Parametric and Non-Parametric Tests of Independence
Learning Objectives Coverage
LO1: Explain parametric and nonparametric tests of the hypothesis that the population correlation coefficient equals zero, and determine whether the hypothesis is rejected at a given level of significance
Core Concept
This topic applies the hypothesis testing framework specifically to questions about relationships between variables. Tests of independence determine whether two variables have a statistically significant relationship, using either parametric (distribution-based) or nonparametric (rank-based) methods. The correlation concepts from Topic 3 are now placed into a formal inferential framework, enabling us to distinguish genuine relationships from noise.
Formulas & Calculations
- Pearson correlation: r = sXY/(sX × sY) formula
- Test statistic: t = r√(n-2)/√(1-r²) with df = n-2 formula exam-focus
- Spearman rank: rs = 1 - (6Σdi²)/(n(n²-1)) formula
- HP 12C steps:
Correlation t-test: [r] ENTER [n] 2 - √x × 1 [r] x² - √x ÷
Practical Examples
- Traditional Finance Example: Testing correlation between two mutual funds
- Sample: 36 monthly returns, r = 0.43
- t = 0.43√(36-2)/√(1-0.43²) = 2.77
- Critical value at 5%: ±2.032
- Decision: Reject H₀, significant correlation exists
- Interpretation: Funds move together, important for diversification decisions
DeFi Application
- Protocol example: Testing correlation between ETH and DeFi token returns
- Implementation: Use Spearman rank due to non-normal crypto returns
- Advantages/Challenges: High volatility and outliers make nonparametric tests more reliable
LO2: Explain tests of independence based on contingency table data
Core Concept
- Definition: Chi-square test analyzes relationships between categorical variables using contingency tables
- Why it matters: Evaluates dependencies between discrete outcomes like investment decisions, risk categories, or protocol types
- Key components: Observed frequencies, expected frequencies, chi-square statistic, degrees of freedom
Formulas & Calculations
- Chi-square statistic: χ² = Σ[(Oij - Eij)²/Eij] formula exam-focus
- Expected frequency: Eij = (Row i total × Column j total)/Grand total formula
- Degrees of freedom: df = (r-1)(c-1)
- Standardized residual: (Oij - Eij)/√Eij
- HP 12C steps: Manual calculation required for each cell
Practical Examples
- Traditional Finance Example: ETF classification analysis
- 1,594 ETFs classified by size and investment type
- 3×3 contingency table (large/mid/small × growth/blend/value)
- χ² = 32.08 with df = 4
- Critical value at 5%: 9.488
- Decision: Reject independence, size and style are related
- Interpretation: Investment style depends on market cap focus
DeFi Application
- Protocol example: Testing relationship between protocol type (DEX/Lending/Yield) and risk level (Low/Medium/High)

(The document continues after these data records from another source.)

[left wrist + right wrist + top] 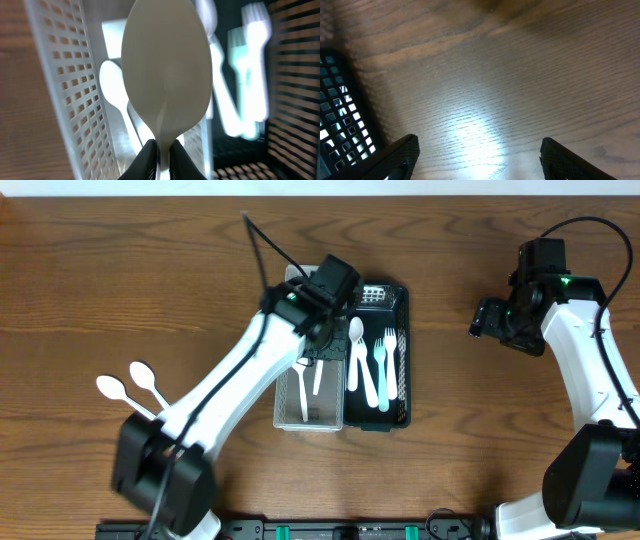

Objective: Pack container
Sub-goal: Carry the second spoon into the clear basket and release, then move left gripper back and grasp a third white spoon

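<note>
A: What do the fingers (142,159) of the left gripper (161,152) hold?
B: They are closed narrow on the neck of a spoon (167,70), just under its bowl. I think this grip lets the spoon hang straight, so it can go down between the walls.
A: And where is it?
B: Over the white basket (65,85), within its opening, not yet lying on the bottom. Other white cutlery (303,385) lies there already, and at least one piece is a spoon.
A: And the black basket (404,360)?
B: It stands just beside the white one. It holds forks (380,370), white and pale blue, and one spoon more. It seems each basket gets mostly its own kind.
A: Is something left to pack?
B: Two loose spoons (112,388) lie on the table (100,280), well apart to the left.
A: The right gripper (480,157)?
B: Its fingers are wide, with nothing between them, over bare wood near the black basket's corner. Probably it is kept out of the way.
</note>
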### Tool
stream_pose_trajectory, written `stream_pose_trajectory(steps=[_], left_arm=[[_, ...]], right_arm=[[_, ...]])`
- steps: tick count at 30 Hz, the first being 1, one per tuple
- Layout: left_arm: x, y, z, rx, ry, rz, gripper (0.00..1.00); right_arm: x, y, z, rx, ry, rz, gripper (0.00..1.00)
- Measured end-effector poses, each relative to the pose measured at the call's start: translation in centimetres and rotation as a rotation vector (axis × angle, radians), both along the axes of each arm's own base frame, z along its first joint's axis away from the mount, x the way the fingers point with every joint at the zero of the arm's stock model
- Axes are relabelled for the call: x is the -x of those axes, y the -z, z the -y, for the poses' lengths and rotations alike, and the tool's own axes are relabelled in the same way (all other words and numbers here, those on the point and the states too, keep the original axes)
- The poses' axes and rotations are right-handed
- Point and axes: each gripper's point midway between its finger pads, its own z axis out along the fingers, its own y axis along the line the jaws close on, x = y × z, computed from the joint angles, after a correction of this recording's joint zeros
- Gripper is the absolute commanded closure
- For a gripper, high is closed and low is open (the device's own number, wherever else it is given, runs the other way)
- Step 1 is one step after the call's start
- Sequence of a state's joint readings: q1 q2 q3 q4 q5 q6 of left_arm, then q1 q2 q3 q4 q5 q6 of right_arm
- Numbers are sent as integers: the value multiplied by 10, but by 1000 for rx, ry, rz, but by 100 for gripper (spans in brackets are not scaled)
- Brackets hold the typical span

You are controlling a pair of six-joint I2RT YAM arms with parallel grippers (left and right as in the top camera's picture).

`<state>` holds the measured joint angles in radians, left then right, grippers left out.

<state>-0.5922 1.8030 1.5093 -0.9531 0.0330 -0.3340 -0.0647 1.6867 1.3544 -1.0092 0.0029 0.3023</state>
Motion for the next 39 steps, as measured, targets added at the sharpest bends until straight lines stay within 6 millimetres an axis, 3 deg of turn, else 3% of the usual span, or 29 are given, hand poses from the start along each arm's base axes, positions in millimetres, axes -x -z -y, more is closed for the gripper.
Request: stream_pose_trajectory(steps=[1, 3, 8, 12, 16, 18, 20, 23, 25, 28, 32, 35, 39], left_arm=[[0, 10, -2, -20, 1, -21, 51], [0, 26, -6, -48, -9, -57, 40], [3, 31, -13, -75, 1, -80, 38], [10, 14, -29, -121, -5, -69, 37], [7, -35, -59, -129, -61, 52, 35], [4, -69, -84, -104, -138, 129, 33], [0, -100, -123, -83, -263, 200, 28], [4, -123, -186, -84, -483, 241, 20], [11, -126, -232, -103, -651, 232, 19], [17, -114, -276, -102, -817, 204, 18], [23, -74, -319, -70, -984, 137, 18], [31, -34, -336, -40, -1057, 72, 18], [38, 13, -338, -19, -1080, 2, 18]], right_arm=[[0, 0, 0, 0, 0, -1, 20], [0, 0, -1, -3, -1, -1, 20], [0, 0, -1, -2, -9, -2, 19], [1, 0, -1, 1, -22, -3, 19], [1, 0, -1, 4, -37, -4, 19], [1, 0, -1, 5, -45, -5, 19], [3, 1, -1, 6, -51, -13, 19], [4, 1, -1, 7, -56, -19, 19], [5, 1, -1, 7, -58, -21, 19], [6, 1, -1, 7, -59, -26, 19], [7, 2, -1, 6, -61, -30, 19], [7, 2, -1, 6, -61, -31, 19], [7, 2, -1, 6, -61, -32, 19]])
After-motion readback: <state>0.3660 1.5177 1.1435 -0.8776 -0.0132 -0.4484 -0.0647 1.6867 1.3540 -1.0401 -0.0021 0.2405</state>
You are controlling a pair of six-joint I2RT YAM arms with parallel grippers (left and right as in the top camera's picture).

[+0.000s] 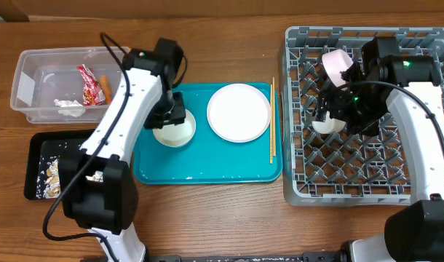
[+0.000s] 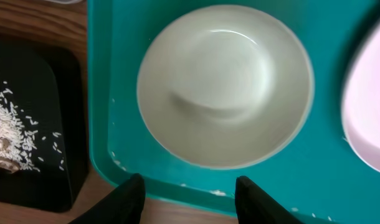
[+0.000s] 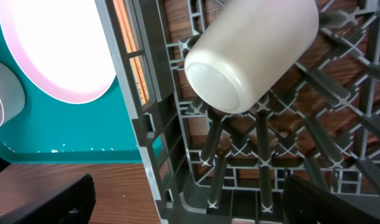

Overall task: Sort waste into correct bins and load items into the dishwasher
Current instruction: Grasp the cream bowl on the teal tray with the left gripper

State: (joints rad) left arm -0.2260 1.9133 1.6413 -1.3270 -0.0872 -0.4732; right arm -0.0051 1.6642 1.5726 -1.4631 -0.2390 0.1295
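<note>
The left end effector [image 2: 189,200] hangs released, its two dark fingers spread apart over the near rim of the teal tray [image 1: 207,171], just at 6 o'clock of a white bowl [image 2: 224,84] in the wrist view and not touching it. The bowl sits upright on the tray's 9 o'clock side, with the pink plate [image 1: 239,111] beside it at 3 o'clock and the chopsticks [image 1: 272,120] lying along the tray's 3 o'clock edge. The right end effector [image 3: 196,208] is also released, fingers wide, hovering over the dish rack [image 1: 397,185] at the table's [image 1: 207,218] 3 o'clock side. A white cup [image 3: 252,50] lies on its side among the pegs below it, free of both fingers. A second bowl [image 1: 337,64] stands tilted near the rack's 12 o'clock edge. At the table's 10 o'clock, the clear tub [image 1: 25,80] holds the red wrapper [image 1: 87,84], carrot piece [image 1: 103,87] and tissue [image 1: 69,108]. The black tray [image 1: 36,145] at 8 o'clock carries the food scraps [image 1: 51,175].
</note>
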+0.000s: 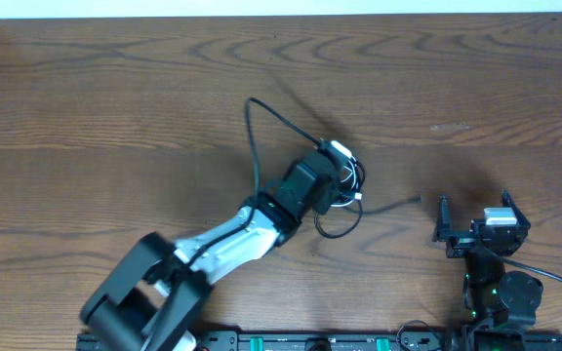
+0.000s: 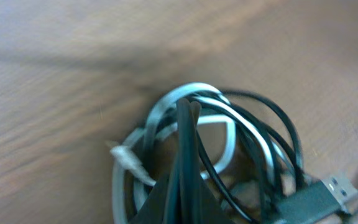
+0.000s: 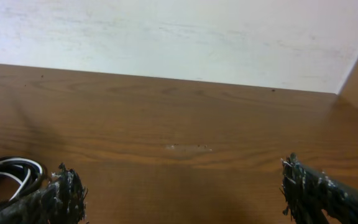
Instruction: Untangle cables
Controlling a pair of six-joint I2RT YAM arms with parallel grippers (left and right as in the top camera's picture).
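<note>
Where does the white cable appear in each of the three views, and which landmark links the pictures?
Overhead: the white cable lies coiled near the picture's centre.
Left wrist: the white cable fills the middle, looped among black cables.
Right wrist: the white cable shows only at the bottom left corner.
Shared landmark: the wooden table.

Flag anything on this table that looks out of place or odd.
The cables: black and white cords tangled in one pile on the table, a black loop straying toward the far edge. The left gripper is shut inside the coil. Nothing spilled or damaged.
</note>
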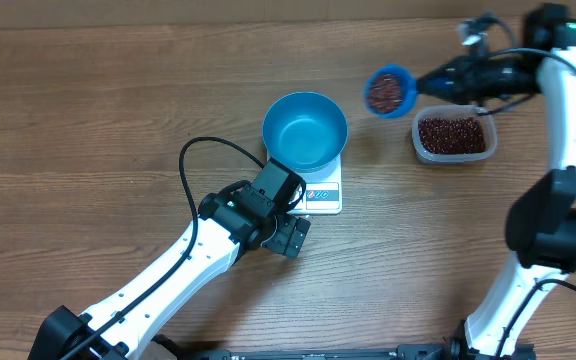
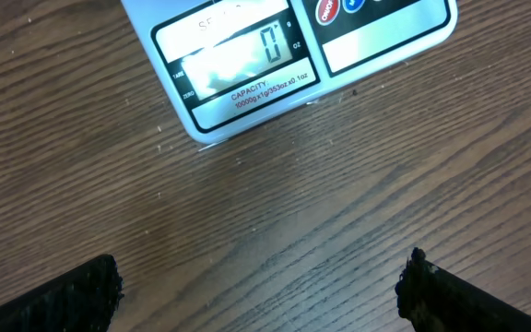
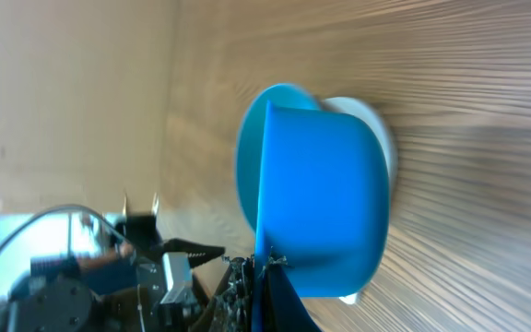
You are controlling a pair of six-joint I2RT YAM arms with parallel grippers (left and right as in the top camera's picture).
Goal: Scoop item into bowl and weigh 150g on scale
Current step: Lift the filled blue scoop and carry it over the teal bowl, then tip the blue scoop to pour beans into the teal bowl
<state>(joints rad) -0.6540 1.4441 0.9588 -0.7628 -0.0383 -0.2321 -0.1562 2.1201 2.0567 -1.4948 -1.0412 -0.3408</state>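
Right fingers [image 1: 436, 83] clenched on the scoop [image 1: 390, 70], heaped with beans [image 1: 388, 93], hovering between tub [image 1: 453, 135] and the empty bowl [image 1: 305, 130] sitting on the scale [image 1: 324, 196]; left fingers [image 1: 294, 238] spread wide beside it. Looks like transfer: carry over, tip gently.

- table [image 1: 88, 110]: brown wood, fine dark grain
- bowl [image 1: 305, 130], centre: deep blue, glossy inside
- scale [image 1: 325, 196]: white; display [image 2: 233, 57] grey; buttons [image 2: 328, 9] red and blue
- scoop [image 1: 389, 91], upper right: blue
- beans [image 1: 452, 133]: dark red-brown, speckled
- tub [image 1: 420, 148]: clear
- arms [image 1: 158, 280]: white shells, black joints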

- Implementation: Create contingency table from protocol classifications
- Advantages/Challenges: On-chain transparency allows complete population analysis
Core Concepts Summary (80/20 Principle)
Must-Know Concepts
- Pearson Correlation: Measures linear relationship, assumes normality
- Spearman Rank: Robust to outliers, works with non-normal data
- Chi-Square Test: Tests independence for categorical variables
- Test Selection: Parametric when assumptions met, nonparametric when robust needed
Quick Reference Table
| Test Type | Data Type | Assumption | Test Statistic | DeFi Use Case |
|---|---|---|---|---|
| Pearson | Continuous | Normal | t = r√(n-2)/√(1-r²) | Stable token correlations |
| Spearman | Ranked/Ordinal | None | rs formula | Volatile token analysis |
| Chi-square | Categorical | Independence | χ² = Σ(O-E)²/E | Protocol type vs risk |
| Contingency | Discrete | Random sample | Same as χ² | Wallet behavior patterns |
Comprehensive Formula Sheet
Essential Formulas
Pearson Correlation Coefficient:
r = Σ[(xi - x̄)(yi - ȳ)]/√[Σ(xi - x̄)²Σ(yi - ȳ)²]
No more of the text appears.